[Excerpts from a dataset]
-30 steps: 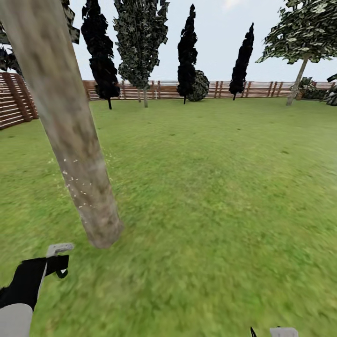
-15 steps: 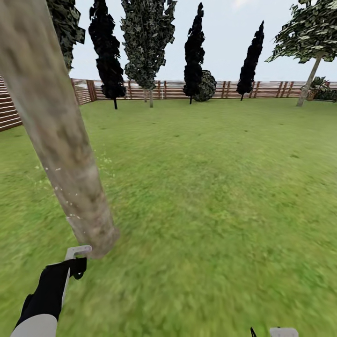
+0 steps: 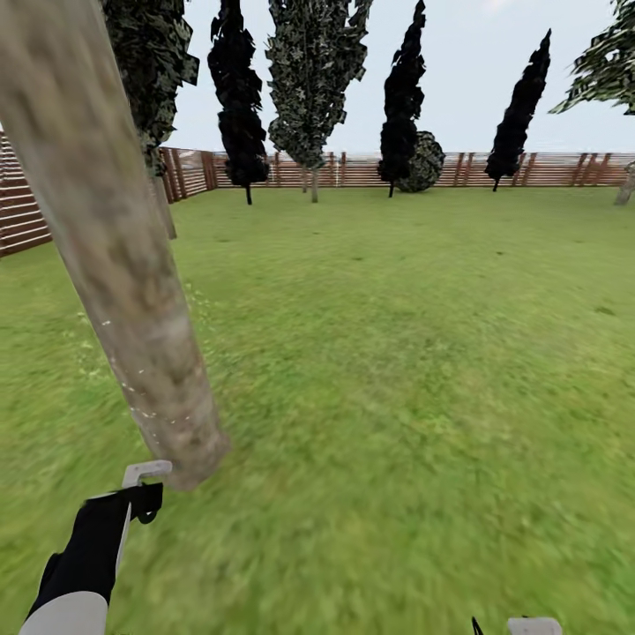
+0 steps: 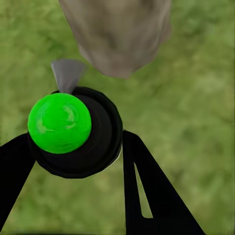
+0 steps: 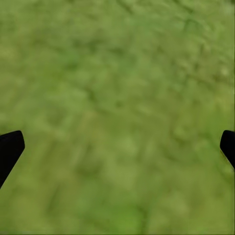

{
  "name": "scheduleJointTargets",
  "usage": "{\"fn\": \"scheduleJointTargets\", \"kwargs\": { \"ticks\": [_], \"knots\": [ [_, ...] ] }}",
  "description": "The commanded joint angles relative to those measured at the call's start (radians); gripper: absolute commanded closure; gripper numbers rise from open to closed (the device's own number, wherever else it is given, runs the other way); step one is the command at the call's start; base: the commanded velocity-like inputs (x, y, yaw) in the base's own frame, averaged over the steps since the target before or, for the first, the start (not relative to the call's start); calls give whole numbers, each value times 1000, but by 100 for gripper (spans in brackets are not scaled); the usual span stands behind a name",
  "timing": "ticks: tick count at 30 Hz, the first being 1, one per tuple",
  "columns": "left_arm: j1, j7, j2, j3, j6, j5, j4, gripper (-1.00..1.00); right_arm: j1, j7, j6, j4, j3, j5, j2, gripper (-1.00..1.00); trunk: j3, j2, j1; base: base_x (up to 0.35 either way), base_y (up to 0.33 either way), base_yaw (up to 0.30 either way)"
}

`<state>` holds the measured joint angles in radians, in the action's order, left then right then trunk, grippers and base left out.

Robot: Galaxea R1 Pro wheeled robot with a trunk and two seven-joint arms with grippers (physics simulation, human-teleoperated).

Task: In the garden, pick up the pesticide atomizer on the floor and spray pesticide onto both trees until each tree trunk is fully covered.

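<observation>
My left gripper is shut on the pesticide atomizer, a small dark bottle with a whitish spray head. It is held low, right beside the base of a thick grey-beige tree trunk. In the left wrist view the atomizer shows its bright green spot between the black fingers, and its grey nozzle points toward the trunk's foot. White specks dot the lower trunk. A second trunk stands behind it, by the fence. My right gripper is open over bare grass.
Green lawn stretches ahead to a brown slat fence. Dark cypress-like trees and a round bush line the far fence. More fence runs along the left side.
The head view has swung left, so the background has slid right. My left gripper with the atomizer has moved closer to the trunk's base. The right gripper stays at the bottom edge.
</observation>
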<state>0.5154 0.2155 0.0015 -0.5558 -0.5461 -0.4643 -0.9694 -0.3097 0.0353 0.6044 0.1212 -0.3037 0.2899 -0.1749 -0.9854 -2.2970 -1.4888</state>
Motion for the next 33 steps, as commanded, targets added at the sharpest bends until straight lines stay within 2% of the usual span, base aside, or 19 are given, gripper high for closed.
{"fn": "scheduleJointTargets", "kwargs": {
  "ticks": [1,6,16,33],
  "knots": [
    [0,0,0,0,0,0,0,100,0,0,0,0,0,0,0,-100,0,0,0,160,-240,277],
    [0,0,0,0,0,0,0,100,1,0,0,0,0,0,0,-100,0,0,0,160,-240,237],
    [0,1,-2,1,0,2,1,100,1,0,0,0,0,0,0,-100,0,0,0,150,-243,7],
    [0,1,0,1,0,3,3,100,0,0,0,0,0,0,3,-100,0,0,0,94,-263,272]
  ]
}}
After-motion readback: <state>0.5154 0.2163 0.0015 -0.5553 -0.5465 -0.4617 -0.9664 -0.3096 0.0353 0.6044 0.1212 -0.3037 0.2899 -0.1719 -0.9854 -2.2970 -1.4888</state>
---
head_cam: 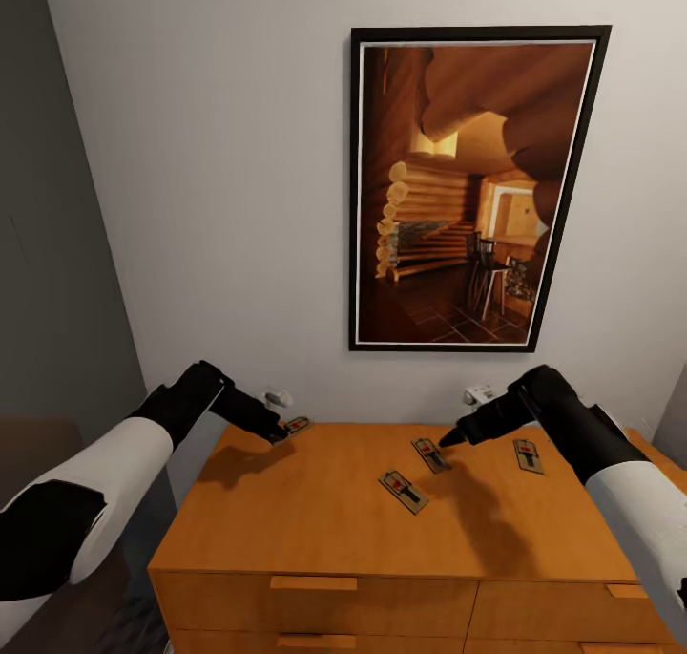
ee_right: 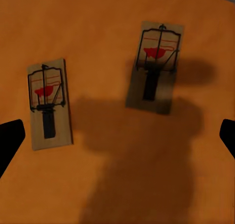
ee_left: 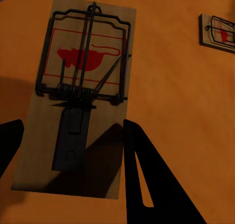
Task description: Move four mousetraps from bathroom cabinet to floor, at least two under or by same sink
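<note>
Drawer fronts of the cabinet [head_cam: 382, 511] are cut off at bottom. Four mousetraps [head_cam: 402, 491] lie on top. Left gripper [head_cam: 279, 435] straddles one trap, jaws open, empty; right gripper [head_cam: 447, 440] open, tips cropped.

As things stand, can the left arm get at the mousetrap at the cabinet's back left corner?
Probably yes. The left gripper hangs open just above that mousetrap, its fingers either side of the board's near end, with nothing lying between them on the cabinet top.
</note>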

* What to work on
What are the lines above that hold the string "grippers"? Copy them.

* Your response
`<state>` holds the measured joint angles in radians, in the action's order, left then right then trunk, grippers and base left out.
Robot: Galaxea R1 Pro wheeled robot with a trunk and two seven-joint arms with grippers (physics simulation, human-teleoperated).

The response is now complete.